At the north end of the battlefield, Lee tried one more time to outflank McClellan’s right, but it came to naught quickly when the attack met fire from a thirty-four-gun line placed on high ground by acting corps commander George Meade, filling in for the wounded Hooker. Daylight was fading, and Lee was out of options. It was 7 P.M. when the roar of battle faded into a spattering of potshots.

Sundown, Cease-fire, Spin

It took just twelve hours to make the Battle of Antietam the worst single day of combat in the Civil War. McClellan lost 12,350 men out of 70,000 and failed to bring roughly one-third of his force into battle. Even badly handled, the Union’s greater numbers could have destroyed Lee’s army by attrition alone. Lee’s losses were far more severe—13,700 out of 39,000 troops.

Lee held the field for one more day, then pulled his troops back across the Potomac. McClellan did not pursue. By possessing the battlefield after the last shot was fired, McClellan “won.” That was good enough for Lincoln to pull out the scrap of paper he had been hiding in his desk, better known as the Emancipation Proclamation, freeing the slaves in the Confederacy as of January 1, 1863. Lincoln had just moved the Union’s war goal from reunification to revolution. Once word of the battle and the subsequent emancipation made it to Europe, the window of opportunity for British intervention was firmly nailed shut. Great Britain, which had freed its own slaves decades before, could not side with the Confederacy without the government of Prime Minister Palmerston risking electoral defeat.

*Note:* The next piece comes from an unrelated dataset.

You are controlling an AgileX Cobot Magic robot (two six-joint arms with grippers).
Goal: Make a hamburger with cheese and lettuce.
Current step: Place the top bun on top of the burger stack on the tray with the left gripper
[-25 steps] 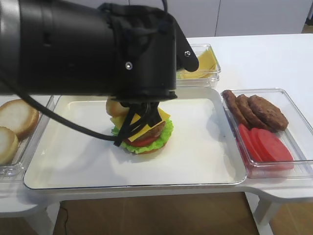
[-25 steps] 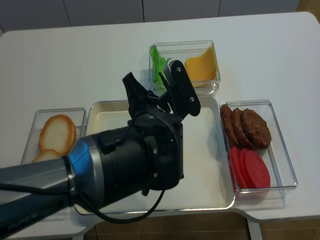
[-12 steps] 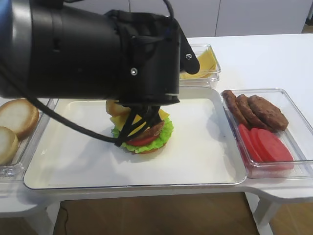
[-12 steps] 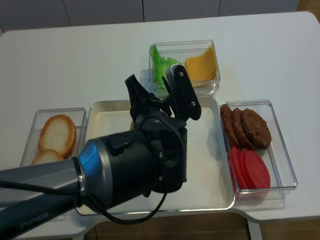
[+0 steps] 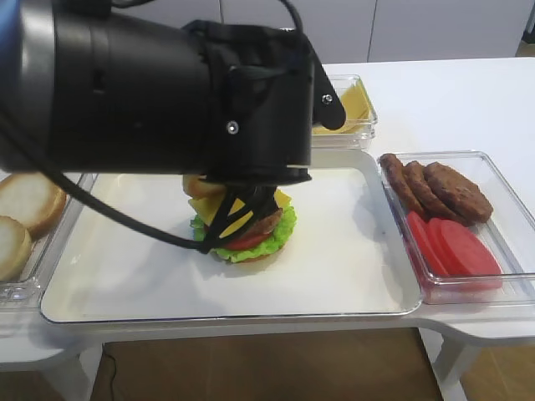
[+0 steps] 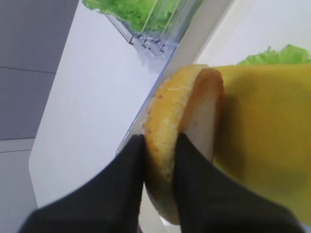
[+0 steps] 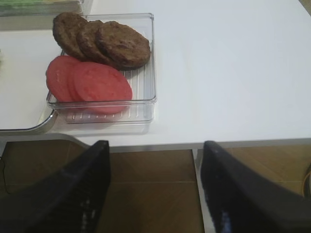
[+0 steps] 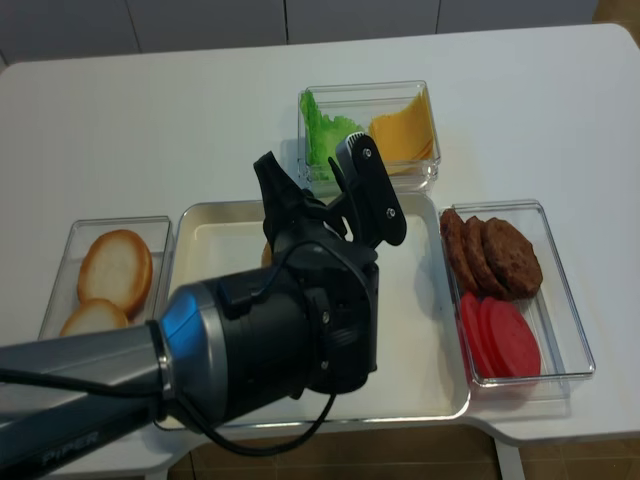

Lincoln then nagged McClellan to cut Lee off from further retreat and destroy his army. The Army of the Potomac didn’t start moving until October 21, long after Lee’s forces made their getaway. It became apparent to Lincoln that McClellan had no strategy of what to do next. On November 7, after the midterm elections, McClellan was fired. Command was now turned over to Burnside—not a great improvement.

Lee would repeat his pattern of brilliant generalship, racking up two more decisive victories at Fredericksburg and Chancellorsville. Then he would again succumb to overconfidence and arrogance, fighting over some little-known Pennsylvania town called Gettysburg.